Из сказанного следует, что каждый исторический тип знания имеет свою теорию перехода, пограничья. Все эти типы знания всегда были концентрированным выражением знания о мире и предельным выражением возможностей человеческого миропонимания, своего рода хранилищем «последней тайны» – от тех, что появлялись в рамках архаического мифологического мышления с его космически-циклическим пониманием и истолкованием мира, и менее архаического, мифологически-исторического, что пришло ему на смену (типа христианства), и в эзотерике, в гностико-герметической традиции, которая представляет собой своеобразный тайнознательный андерграунд, сопровождающий официальное и позитивное знание во всех его вариантах и на всех этапах, и в сциентизме, сначала породившем линейно-прогрессистское понимание социокультурной динамики с ныне кажущейся примитивной футурологией, а затем более сложные нелинейные теории перехода. И точно так же, как архаическое и традиционное, не исчезая, сосуществуют с модерным на всех этапах развития культуры, сосуществуют все «теории» перехода. В «культуре пограничья» рубежа XX–XXI вв. широко представлены и различные варианты мистики (от возрожденного Нострадамуса до современных астрологов и «пророков»), и традиционный эсхатологизм в разных формах, ощутимо пропитавший искусство «порубежья» (типичная тема спора: мир живет в начале апокалипсиса или уже в постэсхатологическую эпоху?). Сциентизм утратил былую самоуверенность и подпитывается из традиционных «теорий» перехода, из архаики и эзотерики.
Нынешняя ситуация легче всего обнаруживает себя в понимании исхода «перехода», его финала. Если космически-мифологический циклизм, как и мифологически-историческая стратегия (христианство) в разных вариантах находили выход в обновлении мира, в уничтожении старого и утверждении нового порядка (в земном или в трансцендентном состоянии), то современное секулярное сознание, отбросившее и трансцендентную и утопическую составляющие, относится к идее перехода по-иному. Возможность «нового» стоит под большим вопросом. Современный финализм в разных его вариантах пропитан ощущением конца «без компенсации». В научном языке последних десятилетий XX в. укоренились такие понятия, как глобальные угрозы (техногенные, экологические, демографические и др.), а итоги социокультурной динамики осмыслены как «ночь истории», «конец истории», «конец утопий», «конец идеологий», перспектива же предстает как «война цивилизаций» на фоне общей картины неоархаизации, глобального регресса. Согласно таким концепциям, мир катастрофически быстро теряет ресурс рационалистически-рефлективной конструктивности, вступает в бездну нового иррационализма.

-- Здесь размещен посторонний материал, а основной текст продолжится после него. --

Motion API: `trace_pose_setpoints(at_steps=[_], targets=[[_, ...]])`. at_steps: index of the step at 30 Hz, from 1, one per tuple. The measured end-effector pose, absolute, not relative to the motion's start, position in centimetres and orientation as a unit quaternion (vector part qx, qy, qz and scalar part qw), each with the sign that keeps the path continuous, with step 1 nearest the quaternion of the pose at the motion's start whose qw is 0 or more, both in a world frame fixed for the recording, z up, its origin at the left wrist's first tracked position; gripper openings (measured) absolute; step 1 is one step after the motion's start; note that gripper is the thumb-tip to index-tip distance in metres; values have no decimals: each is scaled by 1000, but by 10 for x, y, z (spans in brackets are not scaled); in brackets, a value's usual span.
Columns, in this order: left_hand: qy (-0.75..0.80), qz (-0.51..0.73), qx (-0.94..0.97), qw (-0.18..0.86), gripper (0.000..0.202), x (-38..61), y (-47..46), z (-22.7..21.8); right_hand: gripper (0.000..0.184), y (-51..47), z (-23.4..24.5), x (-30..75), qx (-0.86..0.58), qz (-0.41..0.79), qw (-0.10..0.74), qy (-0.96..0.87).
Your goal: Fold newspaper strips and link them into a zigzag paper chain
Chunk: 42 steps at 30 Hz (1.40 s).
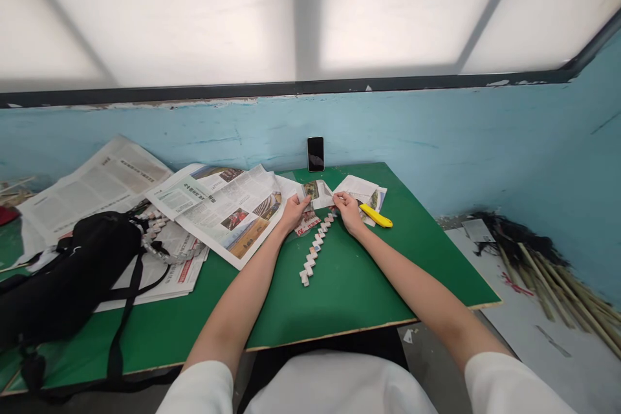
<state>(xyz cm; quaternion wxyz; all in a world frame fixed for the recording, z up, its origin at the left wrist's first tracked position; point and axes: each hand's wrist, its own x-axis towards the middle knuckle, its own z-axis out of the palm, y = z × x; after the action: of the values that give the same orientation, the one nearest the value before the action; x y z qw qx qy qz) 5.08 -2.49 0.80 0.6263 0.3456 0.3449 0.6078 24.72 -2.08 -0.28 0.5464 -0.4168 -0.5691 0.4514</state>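
Note:
My left hand (294,211) and my right hand (347,209) both pinch a small piece of newspaper (320,193) held between them above the green table (349,284). Each hand has its fingers closed on an edge of the piece. Just below the hands, a zigzag chain of folded paper links (314,252) runs diagonally down the table towards me. A yellow utility knife (376,215) lies just right of my right hand, resting on cut paper sheets (361,189).
Open newspapers (223,207) spread left of my hands. A black bag (72,272) with straps sits at far left beside another woven paper chain (162,242). A phone (315,153) leans on the blue wall. Sticks (557,284) lie on the floor, right.

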Motion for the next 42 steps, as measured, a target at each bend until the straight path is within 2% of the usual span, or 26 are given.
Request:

Но есть и иная линия – «нового оптимизма» и «новой рациональности». Ее представители говорят о конце «авраамистской ойкумены», христианской либерально-антропологической цивилизации с ее панэтизмом, гуманизмом, логоцентризмом, монизмом и о старте постхристианской эпохи «новой естественности».
Все перечисленные теории находят хорошо взрыхленную почву в России, у которой ее частный и очередной кризис перехода выплеснулся за рамки «частности» и предстает в общей мировой картине как один из эпицентров мирового кризиса, как выразительнейшая и важнейшая составляющая общемировой ситуации перехода. Ведь именно в России, одном из полюсов системы общемировых глобальных противоречий, потерпели крах общеевропейский гуманизм и утопизм, и этот провал трагически переживался европейской культурой на протяжении большей части XX в. Если это так, то не завершается ли полная «развертка» фундаментального мифа европейской цивилизации? Или это завершение одного и начало нового цикла все той же цивилизационной матрицы? Иными словами, конец или начало нового акта цивилизационной драмы?
Этот вопрос со всей недвусмысленностью был поставлен на упоминавшейся конференции «Культура в эпоху цивилизационного слома». Само понятие «слома» многозначительно говорит о направленности дискуссии на конференции.